La peur face à l'assouplissement du secret bancaire semble pousser les contribuables repentants dans les bras des autorités fiscales cantonales. Après la retenue de 2012, le nombre des dénonciations spontanées et l'argent ainsi récupéré par les cantons a explosé en 2013. Quatre cantons romands enregistrent des valeurs record.

L'année 2013 est "particulière", a remarqué Philippe Porée, du service des contributions. du canton de Neuchâtel. Avec raison: onze cantons (FR, VS, NE, GE, TI, AG, SO, BE, ZG, SZ, OW) ont enregistré un nombre record de dénonciations spontanées. Certains d'entre eux ont également perçu un montant inégalé d'arriérés d'impôts depuis le début de l'amnistie fiscale lancée par la Confédération en 2010.

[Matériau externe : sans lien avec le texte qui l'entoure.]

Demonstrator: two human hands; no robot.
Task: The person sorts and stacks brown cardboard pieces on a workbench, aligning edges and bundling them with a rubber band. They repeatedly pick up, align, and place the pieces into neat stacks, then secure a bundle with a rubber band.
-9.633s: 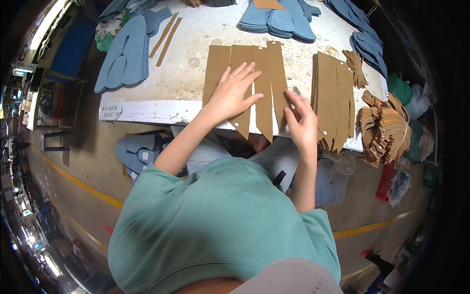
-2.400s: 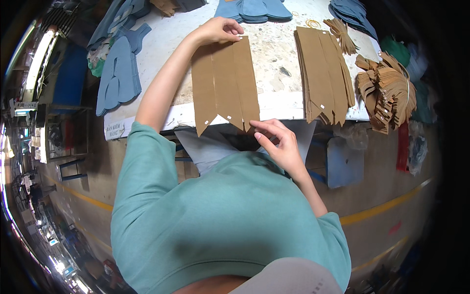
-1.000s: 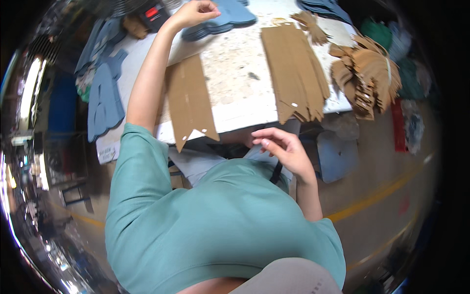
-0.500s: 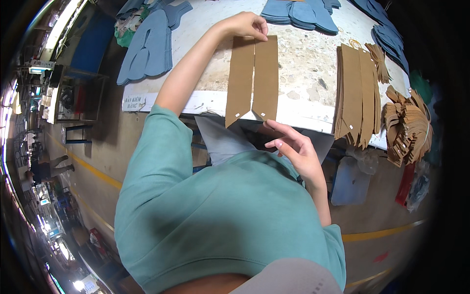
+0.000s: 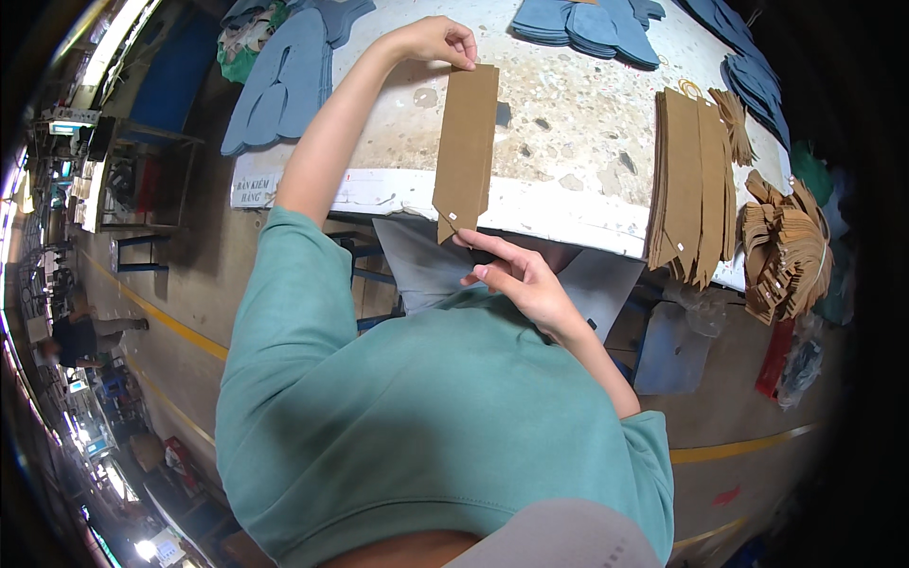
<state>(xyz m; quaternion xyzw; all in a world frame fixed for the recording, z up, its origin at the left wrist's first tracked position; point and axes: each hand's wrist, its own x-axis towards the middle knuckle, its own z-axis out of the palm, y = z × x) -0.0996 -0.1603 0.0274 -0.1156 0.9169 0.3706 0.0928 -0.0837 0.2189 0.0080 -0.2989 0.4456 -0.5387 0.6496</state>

Neuchâtel, par exemple, a encaissé quatre fois plus d'arriérés d'impôts en 2013, soit 12,3 millions de francs, contre 2,9 millions en 2012. Le nombre de personnes s'étant dénoncées a aussi pris l'ascenseur, avec 137 contribuables (80 en 2012).

Contribuables repentants

Même observation à Genève, où l'administration fiscale a reçu 498 dénonciations spontanées (265 en 2012) et notifié 44 millions de francs d'impôts (28,2 millions de francs). Dans le canton de Fribourg, 101 personnes se sont dénoncées en 2013 (69 en 2012). Les autorités fiscales ont récupéré davantage d'argent en 2013, avec 3,4 millions, contre 2,1 millions en 2012.

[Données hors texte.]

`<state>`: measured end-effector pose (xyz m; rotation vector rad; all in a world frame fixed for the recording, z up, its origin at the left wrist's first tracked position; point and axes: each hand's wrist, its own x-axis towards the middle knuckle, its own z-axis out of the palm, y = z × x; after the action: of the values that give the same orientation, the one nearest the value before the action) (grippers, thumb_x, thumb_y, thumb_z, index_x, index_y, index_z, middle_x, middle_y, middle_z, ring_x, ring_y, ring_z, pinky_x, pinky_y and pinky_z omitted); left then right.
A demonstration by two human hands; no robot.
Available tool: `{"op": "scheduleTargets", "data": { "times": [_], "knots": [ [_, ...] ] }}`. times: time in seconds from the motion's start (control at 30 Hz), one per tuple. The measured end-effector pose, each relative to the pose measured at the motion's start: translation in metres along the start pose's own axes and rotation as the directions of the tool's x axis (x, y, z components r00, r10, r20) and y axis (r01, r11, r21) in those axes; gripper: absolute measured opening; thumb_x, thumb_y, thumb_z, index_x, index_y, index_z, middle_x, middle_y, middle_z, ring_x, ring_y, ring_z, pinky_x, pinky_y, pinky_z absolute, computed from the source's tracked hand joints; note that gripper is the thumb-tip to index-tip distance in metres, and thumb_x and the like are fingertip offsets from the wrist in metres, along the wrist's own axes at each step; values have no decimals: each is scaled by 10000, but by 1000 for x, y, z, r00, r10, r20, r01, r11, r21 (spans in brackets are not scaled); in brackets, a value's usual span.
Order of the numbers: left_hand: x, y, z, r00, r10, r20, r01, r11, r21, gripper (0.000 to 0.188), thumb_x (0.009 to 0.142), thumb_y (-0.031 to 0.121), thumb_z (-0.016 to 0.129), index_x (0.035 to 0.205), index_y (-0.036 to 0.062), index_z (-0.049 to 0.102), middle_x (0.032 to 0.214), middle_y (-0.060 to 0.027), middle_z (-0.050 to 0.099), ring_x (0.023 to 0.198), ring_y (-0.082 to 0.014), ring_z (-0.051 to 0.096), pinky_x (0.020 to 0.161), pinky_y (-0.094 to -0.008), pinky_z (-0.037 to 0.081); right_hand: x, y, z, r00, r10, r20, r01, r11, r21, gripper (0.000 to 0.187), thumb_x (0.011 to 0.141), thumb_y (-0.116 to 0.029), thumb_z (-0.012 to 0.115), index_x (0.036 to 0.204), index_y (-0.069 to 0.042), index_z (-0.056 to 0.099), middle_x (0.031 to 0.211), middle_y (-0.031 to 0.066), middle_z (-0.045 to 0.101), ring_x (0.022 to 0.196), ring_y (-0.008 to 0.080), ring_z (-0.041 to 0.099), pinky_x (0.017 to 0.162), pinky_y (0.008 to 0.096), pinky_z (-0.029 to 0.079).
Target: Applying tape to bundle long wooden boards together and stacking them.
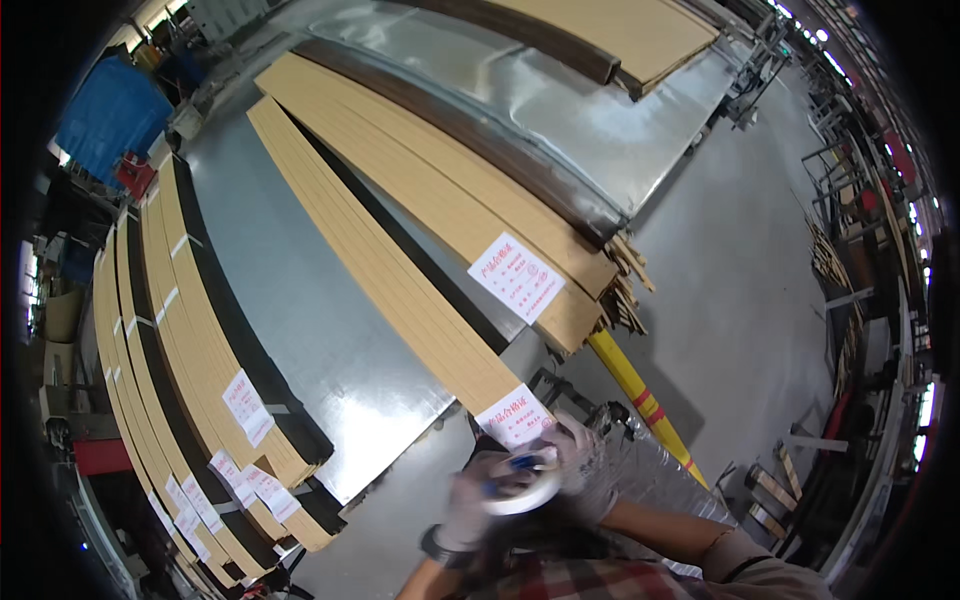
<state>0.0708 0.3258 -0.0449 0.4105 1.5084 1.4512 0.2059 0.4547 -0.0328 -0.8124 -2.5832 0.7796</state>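
Note:
A long cardboard-coloured strip bundle [390, 300] runs toward me, with a white paper label [512, 412] printed in red on its near end. My left hand [470, 510], gloved and blurred, is closed round a roll of white or clear tape [537, 497] just below that end. My gloved right hand [585, 465] is at the label's right corner, beside the roll. Its fingers are curled in; whatever they pinch is too smeared to make out. The bundle's near tip is partly hidden by my hands.
Another labelled cardboard bundle [430, 190] lies to the right, and several strapped bundles [210, 330] stand at left on the shiny metal table [290, 270]. A dark brown beam [470, 140] lies farther back. A yellow bar with red bands [640, 395] slants down at right.

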Motion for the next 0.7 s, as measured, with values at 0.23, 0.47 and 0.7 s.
{"op": "scheduleTargets", "data": {
  "times": [0.23,0.47,0.7],
  "knots": [
    [53,17,45,985,-27,-170,8,994,-109,282,880,223,713,916,-30,595,790,-48,665,708,-85,558,644,-263,490,82,-24,-78,849,-346,400,385,923,-17,342,834,-334,618,1136,-176,595,925,120,640,856,263,643,803,420,508],
    [76,-5,29,979,25,-200,-36,998,-50,505,825,149,763,1187,-14,451,1048,-108,646,934,-157,617,828,-298,515,125,63,-73,644,229,730,191,876,-443,203,865,-238,549,825,-107,699,800,112,695,782,298,687,726,410,526],
    [22,44,65,934,61,351,-257,797,546,532,938,205,552,1361,-24,324,1350,-170,445,1293,-274,412,1071,-385,343,108,47,-77,545,320,775,-680,709,185,607,909,-533,509,1175,7,582,1112,259,613,1063,362,601,912,430,469]
  ]
}}
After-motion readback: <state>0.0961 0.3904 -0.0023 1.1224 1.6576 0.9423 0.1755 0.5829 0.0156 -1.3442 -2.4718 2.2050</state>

Les autorités fiscales bernoises signalent également des chiffres record: 650 dénonciations spontanées en 2013 et près de 29 millions de francs d'arriérés d'impôts, dont 12,4 millions proviennent d'un seul dossier.

La fin du secret bancaire fait peur, analysent les autorités fiscales de Bâle-Campagne. "Beaucoup de gens ont estimé qu'il était préférable d'agir avant l'arrivée de l'échange d'information automatique", complète Yvonne von Kauffungen, porte-parole de l'administration des impôts du canton de Berne.